With this, the orator chopped the air decisively with his right hand. His voice grew harsher.

“Digging a shit-pit is a meditation. Like digging your own grave. Flushing a toilet doesn’t change the shit, it just moves it elsewhere. Moving us on will not help, not now. We are your Brixton, your Handsworth, your Soweto, your nightmare, and your task is to understand us, to confront the fears we embody. For we are your projections, as you are ours. Will you come and trash us again up here? Or play nice, polite, New Age games to remove us? We are mad, bad and dangerous, and if you don’t watch out we will get you!”

Satisfied with this, he pulled a can of Special Brew from a tattered pocket and ripped off the tab. Throwing back his head, he took a long glug, jumped off the boxes and staggered away.
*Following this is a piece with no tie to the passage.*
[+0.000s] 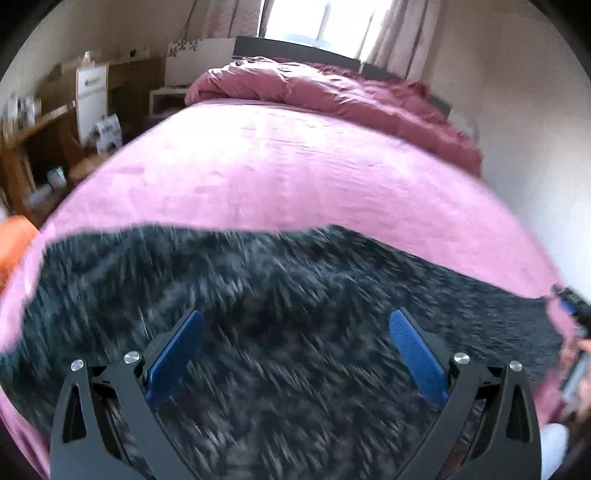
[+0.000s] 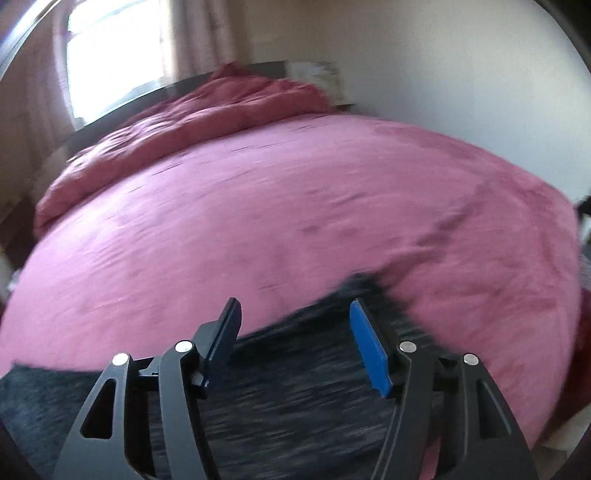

This was clearly not a message designed to reassure the Good People of Glastonbury. The assembled media could hardly believe their luck, for, as they say in the trade, “there’s no news like bad news”. And though they might not get a headline to compete with “Sex-Change Bishop in Mercy Dash to Palace”, it would be a close run thing.

In the scramble to break the bad news first, it was also a close run thing as to which media hack got to their vehicle quickest, but the woman from The Daily Mail might just have shaded it. With a roar of engines and a screech of tyres, the pack of news-hounds raced down the narrow lane, trailing clouds of dust …

[1] A type of drainage ditch.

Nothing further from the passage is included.